BW #99: Literacy and numeracy

BW #99: Literacy and numeracy

First and foremost: Happy New Year! I hope that 2025 proves to be a good one for you and those close to you.

Second: Earlier this week, I sent a wrap-up of what I had done during 2024. However, I accidentally set it such that only paid subscribers could read the message. No matter your subscription status, you can see what I've been up to in the last year (and what I plan to do in the coming year) here: https://www.bambooweekly.com/my-2024-in-review/

Third: If you're enjoying and learning from Bamboo Weekly, would you please share it with others? There are millions (!) of Pandas users, and most don't yet know that they can get this sort of regular practice, based on real-world problems and with real-world data.

And now, onto the questions:

This week, we're looking at the "Survey of Adult Skills" run by the Organization for Economic Cooperation and Development (OECD, https://oecd.org/), what the Economist calls a "club of mostly rich countries." This survey is part of their Program for the International Assessment of Adult Competencies, known as PIAAC.

The OECD publicized the results of its most recent survey, covering 160,000 people in 31 countries, in December. The researched asked people to perform a variety of tasks relevant to adult life in the modern world -- from reading graphs to interpreting rules to answering questions based on a thermometer. I first read about this survey in the Economist's December 14th issue, in the article, "Off the books: Are adults forgetting how to read?" (https://www.economist.com/finance-and-economics/2024/12/10/are-adults-forgetting-how-to-read). The idea is to track literacy and numeracy across countries and populations.

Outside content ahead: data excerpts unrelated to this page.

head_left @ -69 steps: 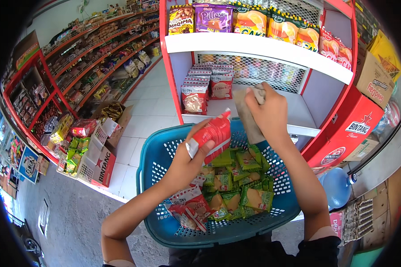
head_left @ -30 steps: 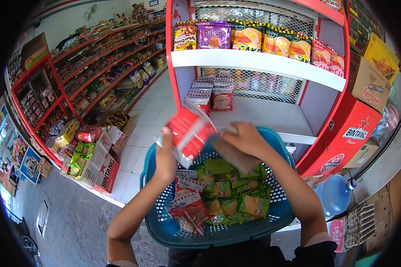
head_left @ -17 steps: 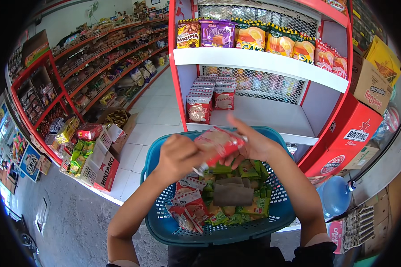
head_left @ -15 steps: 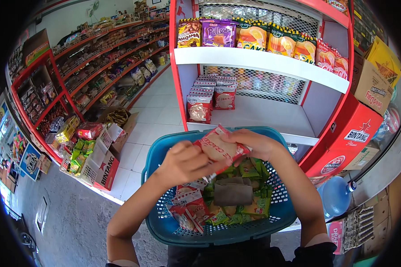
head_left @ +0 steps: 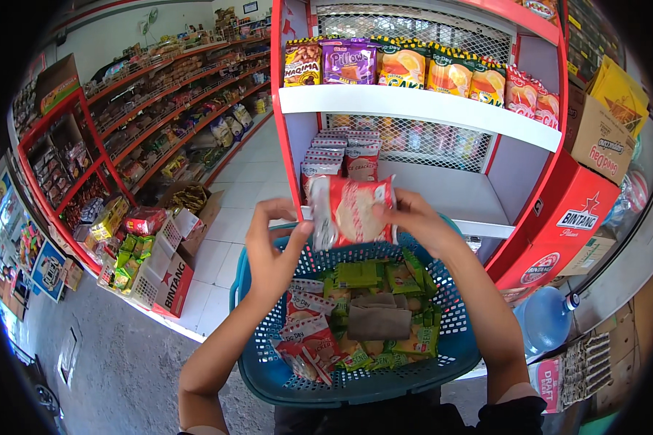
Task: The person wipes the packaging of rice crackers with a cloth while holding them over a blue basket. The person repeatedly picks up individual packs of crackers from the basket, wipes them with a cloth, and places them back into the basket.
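My right hand (head_left: pixel 424 226) grips the right side of a red-and-clear packet of round crackers (head_left: pixel 355 214), raised above the far rim of a teal plastic basket (head_left: pixel 458 362). Beside the packet's left edge is my left hand (head_left: pixel 272 243), its fingers spread and thumb apart, holding nothing. Inside the basket, similar red cracker packets (head_left: pixel 308 344) lie at the left. Green snack packets (head_left: pixel 359 275) fill the middle and right. A folded grey-brown piece (head_left: pixel 379 325), paper or cloth, rests on top of them.
Ahead stands a red-framed rack with a white-edged shelf (head_left: pixel 413 105) of snack bags. Red cracker packets (head_left: pixel 361 156) stand in rows on its lower shelf, at the left. A red carton (head_left: pixel 569 217) and a blue water jug (head_left: pixel 548 319) are at right; a white crate (head_left: pixel 156 254) at left.
The cracker packet has turned more upright and moved slightly away from me. My left hand has come off it and opened, moving left. My right hand still holds it.
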`<state>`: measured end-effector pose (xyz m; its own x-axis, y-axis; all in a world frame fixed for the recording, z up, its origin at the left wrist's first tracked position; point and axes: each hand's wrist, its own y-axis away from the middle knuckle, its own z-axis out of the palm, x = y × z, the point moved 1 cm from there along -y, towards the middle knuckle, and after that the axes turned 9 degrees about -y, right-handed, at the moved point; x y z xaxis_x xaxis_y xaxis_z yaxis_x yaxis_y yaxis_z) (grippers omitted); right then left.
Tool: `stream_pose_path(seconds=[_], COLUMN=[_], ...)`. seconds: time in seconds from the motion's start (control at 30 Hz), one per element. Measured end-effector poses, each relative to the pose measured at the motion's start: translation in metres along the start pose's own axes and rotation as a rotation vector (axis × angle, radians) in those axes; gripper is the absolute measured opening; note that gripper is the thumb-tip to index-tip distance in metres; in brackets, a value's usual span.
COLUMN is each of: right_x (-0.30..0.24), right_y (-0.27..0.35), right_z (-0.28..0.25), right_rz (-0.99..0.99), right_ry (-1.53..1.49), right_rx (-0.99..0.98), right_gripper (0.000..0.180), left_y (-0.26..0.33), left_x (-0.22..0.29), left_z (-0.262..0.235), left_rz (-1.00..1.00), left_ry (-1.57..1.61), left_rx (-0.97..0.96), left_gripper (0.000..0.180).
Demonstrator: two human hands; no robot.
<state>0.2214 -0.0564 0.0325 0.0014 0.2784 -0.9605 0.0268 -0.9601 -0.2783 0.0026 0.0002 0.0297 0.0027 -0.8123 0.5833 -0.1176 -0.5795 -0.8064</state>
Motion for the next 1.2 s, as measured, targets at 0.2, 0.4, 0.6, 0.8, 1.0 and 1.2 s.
stream_pose_path(seconds=[0.2, 0.4, 0.6, 0.8, 1.0, 1.2], right_x=[0.012, 0.03, 0.036, 0.021, 0.015, 0.014], right_y=[0.006, -0.001, -0.001, -0.001, 0.0, -0.002], right_z=[0.038, 0.037, 0.043, 0.032, 0.033, 0.018], right_rz=[-0.042, -0.223, -0.108, -0.362, -0.39, -0.259], right_ry=[0.267, 0.358, 0.034, 0.4, 0.516, 0.269], right_rx=[-0.001, 0.032, 0.045, 0.124, 0.243, 0.387], right_gripper=[0.052, 0.063, 0.059, 0.049, 0.044, 0.045], left_y=[0.009, 0.007, 0.008, 0.003, -0.006, 0.0], left_x=[-0.028, -0.02, -0.021, -0.026, -0.032, -0.02], left_z=[0.0, -0.003, -0.007, -0.013, -0.015, -0.006], left_rz=[-0.361, -0.251, -0.372, -0.321, -0.444, -0.713], left_ry=[-0.208, -0.223, 0.047, -0.11, -0.13, 0.197], left_rx=[-0.225, -0.129, -0.129, -0.154, -0.243, -0.644], left_gripper=[0.037, 0.046, 0.05, 0.053, 0.049, 0.039])
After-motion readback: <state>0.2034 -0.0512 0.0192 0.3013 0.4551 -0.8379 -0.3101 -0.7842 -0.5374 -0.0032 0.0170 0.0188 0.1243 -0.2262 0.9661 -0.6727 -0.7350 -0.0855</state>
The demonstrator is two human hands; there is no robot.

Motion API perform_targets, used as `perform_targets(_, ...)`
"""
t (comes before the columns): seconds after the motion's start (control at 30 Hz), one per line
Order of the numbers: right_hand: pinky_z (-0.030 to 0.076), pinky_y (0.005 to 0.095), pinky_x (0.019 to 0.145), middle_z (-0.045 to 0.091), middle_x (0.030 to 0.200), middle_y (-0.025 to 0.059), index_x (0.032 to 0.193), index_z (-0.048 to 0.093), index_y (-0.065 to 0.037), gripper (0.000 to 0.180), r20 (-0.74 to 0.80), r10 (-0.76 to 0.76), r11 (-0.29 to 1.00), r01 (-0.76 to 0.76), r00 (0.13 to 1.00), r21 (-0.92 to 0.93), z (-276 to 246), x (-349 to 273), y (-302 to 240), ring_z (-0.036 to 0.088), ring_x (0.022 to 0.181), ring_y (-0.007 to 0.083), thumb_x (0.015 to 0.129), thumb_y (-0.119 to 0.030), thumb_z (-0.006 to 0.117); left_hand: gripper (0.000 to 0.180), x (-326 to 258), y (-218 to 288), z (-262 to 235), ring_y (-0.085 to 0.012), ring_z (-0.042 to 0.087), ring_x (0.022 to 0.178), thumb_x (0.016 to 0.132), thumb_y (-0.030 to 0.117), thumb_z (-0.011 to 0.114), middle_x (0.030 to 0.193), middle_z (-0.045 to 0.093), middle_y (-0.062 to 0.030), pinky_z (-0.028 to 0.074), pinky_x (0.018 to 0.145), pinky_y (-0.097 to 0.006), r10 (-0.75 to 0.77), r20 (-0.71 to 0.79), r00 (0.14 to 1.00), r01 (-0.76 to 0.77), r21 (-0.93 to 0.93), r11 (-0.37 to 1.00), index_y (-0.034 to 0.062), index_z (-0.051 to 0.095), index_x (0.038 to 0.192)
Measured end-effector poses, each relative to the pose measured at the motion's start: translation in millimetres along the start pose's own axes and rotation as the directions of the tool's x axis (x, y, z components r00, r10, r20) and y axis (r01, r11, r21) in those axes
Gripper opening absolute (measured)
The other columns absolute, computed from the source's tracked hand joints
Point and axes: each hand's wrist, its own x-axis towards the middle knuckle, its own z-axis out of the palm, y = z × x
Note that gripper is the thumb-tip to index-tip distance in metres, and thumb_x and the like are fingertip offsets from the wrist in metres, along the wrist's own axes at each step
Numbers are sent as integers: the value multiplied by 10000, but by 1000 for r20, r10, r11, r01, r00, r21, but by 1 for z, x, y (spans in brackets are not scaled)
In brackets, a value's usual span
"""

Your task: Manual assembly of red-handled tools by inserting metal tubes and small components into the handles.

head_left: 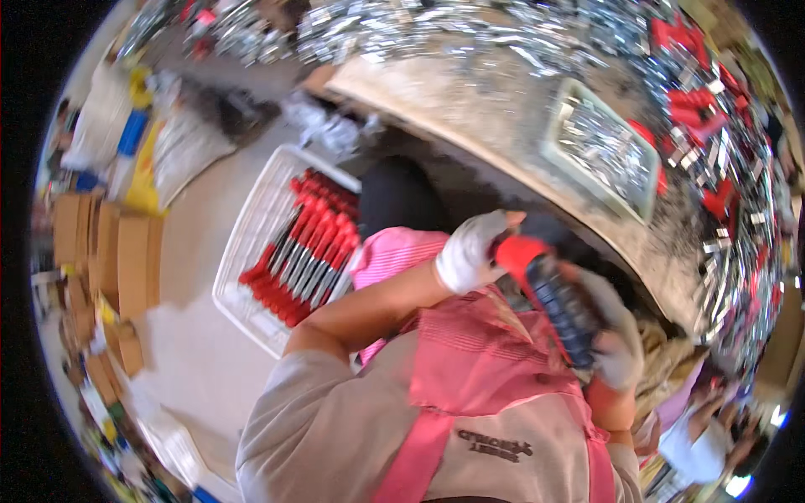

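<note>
A red-ended, dark ribbed thing [563,306] is held at a slant in front of my pink apron; blur hides its exact kind. My left hand [471,253], in a white glove with bare fingertips, closes at its red end. My right hand [619,339], also gloved, wraps the dark ribbed part from the right side. To the left, beside my knee, a white plastic basket [236,251] holds several red-handled tools [306,251] with silver and black middles, laid side by side.
A worktable [444,113] curves across the front, heaped with shiny metal parts [436,29]. On it stands a pale green tray [560,126] of small metal pieces, with red parts [692,109] beyond. Cardboard boxes [134,267] and sacks [189,138] stand left. Another person [696,444] is at lower right.
</note>
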Motion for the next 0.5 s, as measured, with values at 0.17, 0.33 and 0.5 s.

This week, we'll look at the data from this second round of the Survey of Adult Skills. (A first round was conducted 10 years ago, and we could theoretically use the data to see which countries are doing better and worse, but we won't be doing that.) Along the way, we'll get some insights into what kinds of skills people do well at, and how that breaks down along different ages and countries.

Data and six questions

The data this week comes from the OECD's survey. The survey's home page is at

https://www.oecd.org/en/publications/the-survey-of-adult-skills_f70238c7-en.html

The data describes the responses that nearly 160,000 people gave to the survey. The data frame will have one row per respondent, and one column per question asked, for a total of 2,483 (!) columns.

You can access and download the data by going to this page:

https://survey.oecd.org/index.php?r=survey/index&sid=424913&lang=en

You'll then have to fill out a short survey. After filling it out, you'll immediately have access to the files in CSV format (as well as SAS and SPSS formats). And yes, it's annoying to download the files in this way, but I believe that I can't link directly to the page from which the downloads take place, or make them distributable elsewhere (e.g., as a single zipfile), which would definitely be easier for everyone.

The data dictionary, in the form of an Excel file, is here:

https://www.oecd.org/content/dam/oecd/en/about/programmes/edu/piaac/data-materials/cycle-2/piaac-cy2-international-codebook.xlsx

The learning goals for this week include working with multiple files, working with oddly defined CSV files, text manipulations, joining data together, and plotting.

Here are my six tasks and questions; I'll be back tomorrow with my solutions and explanations, along with the Jupyter notebook I used to solve things myself.

  • Download all of the available PIAAC CSV files into a directory (the Netherlands hasn't yet released its data), and read all of them into a single data frame, treating all four "unknown" values as NaN -- ., .d, .n, .r, and .v.
  • The CNTRYID column indicates the country in which the respondent lives, but as an integer. Retrieve them from row 3 of the data dictionary, and add a CNTRYNAME column to the data frame so that we'll know the country's name, not just its number.